Khan Shazli, Isath Ameesh, Gregory Vasiliki, Elgar Guy, Levine Avi, Haidry Syed A, Ahmad Hasan, Tavolacci Sooyun Caroline, Shimamura Junichi, Ohira Suguru
Department of Cardiology, Westchester Medical Center, Valhalla, New York, USA.
New York Medical College, Valhalla, New York, USA.
Artif Organs. 2025 Jan;49(1):146-155. doi: 10.1111/aor.14861. Epub 2024 Sep 17.
The Impella 5.5® is commonly inserted via the axillary artery (AX) in patients with cardiogenic shock. The right AX has traditionally been preferred to avoid crossing the aortic arch, and a minimum diameter of 7 mm has been recommended to accommodate the device (21 Fr). There is limited data on choice of laterality of access and AX size required, both in terms of technicality of the procedure as well as outcomes.

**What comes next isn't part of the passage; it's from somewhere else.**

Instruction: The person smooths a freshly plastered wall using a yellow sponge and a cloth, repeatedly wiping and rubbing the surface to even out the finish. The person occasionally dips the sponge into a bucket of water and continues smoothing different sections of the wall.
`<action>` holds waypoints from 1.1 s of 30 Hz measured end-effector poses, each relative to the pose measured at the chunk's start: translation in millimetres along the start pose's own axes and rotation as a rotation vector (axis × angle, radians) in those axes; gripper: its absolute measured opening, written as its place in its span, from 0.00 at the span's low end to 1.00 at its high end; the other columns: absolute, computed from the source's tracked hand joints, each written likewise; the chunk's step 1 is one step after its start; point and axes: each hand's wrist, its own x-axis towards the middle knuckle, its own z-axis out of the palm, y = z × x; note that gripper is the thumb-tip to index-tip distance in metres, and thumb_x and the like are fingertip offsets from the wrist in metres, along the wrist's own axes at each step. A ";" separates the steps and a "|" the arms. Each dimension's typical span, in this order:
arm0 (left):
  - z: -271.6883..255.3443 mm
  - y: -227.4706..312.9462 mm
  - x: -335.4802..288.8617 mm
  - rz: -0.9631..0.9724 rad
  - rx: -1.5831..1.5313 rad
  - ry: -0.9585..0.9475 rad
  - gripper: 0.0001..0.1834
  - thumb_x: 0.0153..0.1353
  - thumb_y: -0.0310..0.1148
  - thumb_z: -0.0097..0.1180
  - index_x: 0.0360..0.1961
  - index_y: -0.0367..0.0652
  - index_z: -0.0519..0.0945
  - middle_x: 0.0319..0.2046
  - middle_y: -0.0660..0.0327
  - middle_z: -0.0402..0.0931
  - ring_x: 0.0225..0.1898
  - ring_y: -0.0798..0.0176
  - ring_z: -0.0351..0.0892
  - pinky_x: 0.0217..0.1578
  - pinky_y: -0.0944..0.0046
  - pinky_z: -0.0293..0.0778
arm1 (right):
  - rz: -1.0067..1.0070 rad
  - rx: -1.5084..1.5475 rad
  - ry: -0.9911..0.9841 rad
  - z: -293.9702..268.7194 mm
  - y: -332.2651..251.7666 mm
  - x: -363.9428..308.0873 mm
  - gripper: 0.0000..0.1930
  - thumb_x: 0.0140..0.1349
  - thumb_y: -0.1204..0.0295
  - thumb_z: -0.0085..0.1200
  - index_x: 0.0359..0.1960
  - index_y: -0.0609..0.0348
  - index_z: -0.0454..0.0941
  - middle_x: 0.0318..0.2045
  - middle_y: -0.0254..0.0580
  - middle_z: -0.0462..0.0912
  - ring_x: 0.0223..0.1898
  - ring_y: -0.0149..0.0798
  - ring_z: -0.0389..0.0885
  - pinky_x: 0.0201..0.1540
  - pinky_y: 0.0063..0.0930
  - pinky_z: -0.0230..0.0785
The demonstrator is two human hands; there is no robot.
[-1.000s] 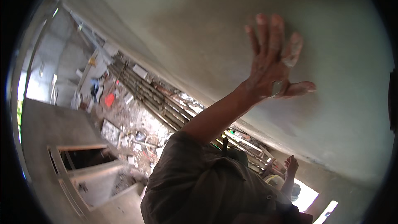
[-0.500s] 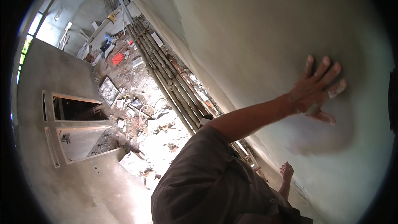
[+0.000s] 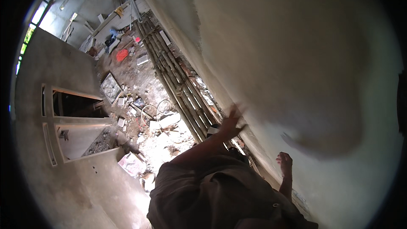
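Note:
My left hand (image 3: 231, 122) is off the wall, beside its lower part and over the bamboo poles. Motion blurs it, but its fingers look stretched and the thumb stands apart; nothing shows in it. Lower right, my right hand (image 3: 285, 163) is held up near the wall's foot, its fingers curled in, with no object visible in it. The plastered wall (image 3: 271, 51) fills the right side. A darker, damp-looking patch (image 3: 335, 140) with a curved lower edge spreads across it.
A bundle of bamboo poles (image 3: 171, 78) lies along the wall's foot. Rubble, a red bag (image 3: 122, 55), a framed panel (image 3: 111, 88) and a looped hose (image 3: 149, 115) litter the ground. At left stands another grey wall (image 3: 85, 186) with framed window openings (image 3: 80, 123).
My left hand has come off the wall, where it lay spread on the damp patch, and swung left and down toward my body. My right hand has shifted slightly left and up.

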 end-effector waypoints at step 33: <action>-40.8 -223.3 -321.8 -1.070 0.177 0.492 0.31 0.60 0.52 0.49 0.52 0.33 0.75 0.50 0.39 0.74 0.56 0.43 0.71 0.57 0.53 0.66 | -0.090 -0.292 -0.386 101.5 -78.3 85.2 0.23 0.61 0.54 0.54 0.45 0.64 0.77 0.34 0.41 0.82 0.33 0.35 0.82 0.34 0.27 0.71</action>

We performed a single-center retrospective cohort analysis of patients who underwent Impella 5.5® implantation between December 2020 and February 2024 (N = 75). Data including demographics and outcomes were stratified both by diameter (small, <7 mm vs. normal, ≥7 mm) and laterality of access (right vs. left). Adverse events included stroke, limb ischemia, procedural bleeding or infection, and unplanned explant due to complications. Delivery time was defined as time from advancing the first wire to activation of the device.

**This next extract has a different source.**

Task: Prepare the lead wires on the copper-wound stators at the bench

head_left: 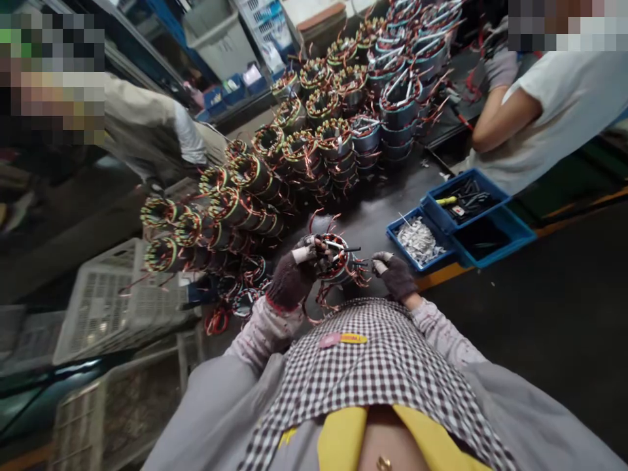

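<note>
A wound motor stator [338, 271] with copper and red wire leads stands upright on the dark bench, close against my checked apron [366, 366]. My left hand [299, 265], in a dark glove with bare or taped fingertips, is closed at the stator's left rim, fingers bent over the wires there. Two black sleeves [352, 249] stick out of the stator toward the right. Just beyond their ends, my right hand [392, 275], gloved the same way, has thumb and fingers pinched together. What lies between those fingertips is too small to make out.
Stacked stators [333, 140] fill the bench ahead and to the left. At right are a blue bin of white pieces [419, 242], a blue tool bin [471, 196] and another blue bin [495, 239]. Co-workers' arms [510, 118] show at both sides. Plastic crates [103, 294] stand left.
</note>
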The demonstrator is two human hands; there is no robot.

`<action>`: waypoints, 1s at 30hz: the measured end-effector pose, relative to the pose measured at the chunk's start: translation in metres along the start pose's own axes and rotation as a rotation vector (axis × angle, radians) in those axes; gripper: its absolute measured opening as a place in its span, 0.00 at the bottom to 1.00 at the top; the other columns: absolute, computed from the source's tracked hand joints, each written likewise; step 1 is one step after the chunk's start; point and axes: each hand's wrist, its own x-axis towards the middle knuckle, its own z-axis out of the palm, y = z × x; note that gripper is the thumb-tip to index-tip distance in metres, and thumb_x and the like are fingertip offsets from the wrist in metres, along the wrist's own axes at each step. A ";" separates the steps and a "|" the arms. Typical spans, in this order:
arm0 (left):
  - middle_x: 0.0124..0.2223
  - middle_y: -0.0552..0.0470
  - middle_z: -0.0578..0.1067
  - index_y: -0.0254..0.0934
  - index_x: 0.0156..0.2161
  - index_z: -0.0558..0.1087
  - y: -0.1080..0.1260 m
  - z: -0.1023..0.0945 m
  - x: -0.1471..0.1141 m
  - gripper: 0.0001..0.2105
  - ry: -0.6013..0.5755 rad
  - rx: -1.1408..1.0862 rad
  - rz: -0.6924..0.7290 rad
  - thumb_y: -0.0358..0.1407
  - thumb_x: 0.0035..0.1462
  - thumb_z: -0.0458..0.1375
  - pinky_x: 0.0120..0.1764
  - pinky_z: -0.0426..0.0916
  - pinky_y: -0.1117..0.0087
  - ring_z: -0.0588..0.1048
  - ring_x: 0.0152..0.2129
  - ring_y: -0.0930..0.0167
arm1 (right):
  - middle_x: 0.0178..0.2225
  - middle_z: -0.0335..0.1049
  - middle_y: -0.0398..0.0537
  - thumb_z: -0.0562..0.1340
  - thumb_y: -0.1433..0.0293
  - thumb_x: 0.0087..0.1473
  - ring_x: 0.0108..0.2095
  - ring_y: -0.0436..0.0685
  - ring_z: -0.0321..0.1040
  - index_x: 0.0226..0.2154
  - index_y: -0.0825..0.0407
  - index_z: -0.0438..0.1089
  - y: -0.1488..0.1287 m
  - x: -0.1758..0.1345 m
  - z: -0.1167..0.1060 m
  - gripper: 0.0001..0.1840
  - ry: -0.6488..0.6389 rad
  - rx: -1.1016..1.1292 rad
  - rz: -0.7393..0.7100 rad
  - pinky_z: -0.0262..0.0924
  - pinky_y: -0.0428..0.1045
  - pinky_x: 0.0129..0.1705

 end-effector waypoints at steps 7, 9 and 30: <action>0.39 0.52 0.83 0.36 0.40 0.78 -0.009 0.005 -0.002 0.16 0.109 0.074 0.032 0.29 0.45 0.76 0.41 0.80 0.69 0.82 0.34 0.70 | 0.37 0.82 0.47 0.62 0.65 0.59 0.37 0.58 0.77 0.38 0.49 0.78 0.002 0.030 0.026 0.09 -0.219 0.074 0.060 0.74 0.53 0.43; 0.41 0.50 0.84 0.36 0.43 0.78 -0.011 0.010 -0.001 0.18 0.109 0.089 0.031 0.32 0.47 0.77 0.42 0.81 0.67 0.82 0.35 0.68 | 0.37 0.82 0.48 0.61 0.66 0.60 0.38 0.58 0.78 0.38 0.49 0.78 -0.003 0.037 0.024 0.10 -0.316 0.031 0.066 0.75 0.53 0.44; 0.48 0.53 0.79 0.44 0.50 0.73 -0.017 -0.010 0.024 0.26 0.397 0.372 0.441 0.31 0.46 0.75 0.52 0.73 0.71 0.78 0.47 0.69 | 0.33 0.78 0.47 0.69 0.55 0.54 0.32 0.57 0.73 0.44 0.51 0.76 -0.028 -0.008 -0.034 0.21 0.012 0.343 0.131 0.73 0.58 0.43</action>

AX approach was attempted in all (N = 74) but one requiring innominate access, with a technical success rate of 95.9% (N = 71/74). The mean age was 58.8 ± 13.3 years, with 81.1% males. The median delivery time was 7.0 (25th, 75th percentiles: 4.0, 11.5) min with a median support duration of 13 (7.7, 24) days. Ten patients (13.5%) had a small AX, with a mean diameter of 6.3 ± 0.5 mm and were more likely to be younger compared to the normal AX group. Fifty-nine patients (79.7%) had insertion via the right AX. Median delivery time was comparable across all groups (small, 5.4 [3.5, 10.9] vs. normal, 7 [4.0, 12.1] min, p = 0.59) and (right, 10.4 [5.3, 15.2] vs. left, 6 [3.7, 10.4] min, p = 0.35). There was no difference between the rates of stroke, ischemia, bleeding, or infection when comparing by size or laterality. Survival to discharge was 59.5%, with 21.1% mortality on support, all in patients with a normal AX diameter, but with no difference between right versus left.
In our study, laterality and a small diameter of AX access did not affect outcomes of Impella 5.5®, with a similar safety profile.
对于心源性休克患者,通常经腋动脉(AX)植入Impella 5.5®。传统上更倾向于选择右侧腋动脉以避免穿过主动脉弓,并且建议腋动脉最小直径为7毫米以容纳该装置(21F)。关于入路侧别选择和所需腋动脉尺寸的数据有限,无论是在手术技术方面还是在预后方面。
我们对2020年12月至2024年2月期间接受Impella 5.5®植入的患者进行了单中心回顾性队列分析(N = 75)。包括人口统计学和预后的数据按直径(小,<7毫米与正常,≥7毫米)和入路侧别(右侧与左侧)进行分层。不良事件包括中风、肢体缺血、手术出血或感染以及因并发症导致的计划外拔除装置。输送时间定义为从推进第一根导丝到激活装置的时间。
除1例需要无名动脉入路外,所有患者(N = 74)均尝试经腋动脉入路,技术成功率为95.9%(N = 71/74)。平均年龄为58.8±13.3岁,男性占81.1%。中位输送时间为7.0(第25、75百分位数:4.0,11.5)分钟,中位支持时间为13(7.7,24)天。10例患者(13.5%)的腋动脉较小,平均直径为6.3±0.5毫米,与正常腋动脉组相比,他们更可能较年轻。59例患者(79.7%)经右侧腋动脉植入。所有组的中位输送时间相当(小直径组,5.4 [3.5,10.9]分钟与正常直径组,7 [4.0,12.1]分钟,p = 0.59)以及(右侧组,10.4 [5.3,15.2]分钟与左侧组,6 [3.7,10.4]分钟,p = 0.35)。按尺寸或侧别比较时,中风、缺血、出血或感染的发生率没有差异。出院生存率为59.5%,在支持治疗期间死亡率为21.1%,所有死亡患者的腋动脉直径均正常,但右侧与左侧之间没有差异。
在我们的研究中,腋动脉入路的侧别和小直径并未影响Impella 5.5®的预后,安全性相似。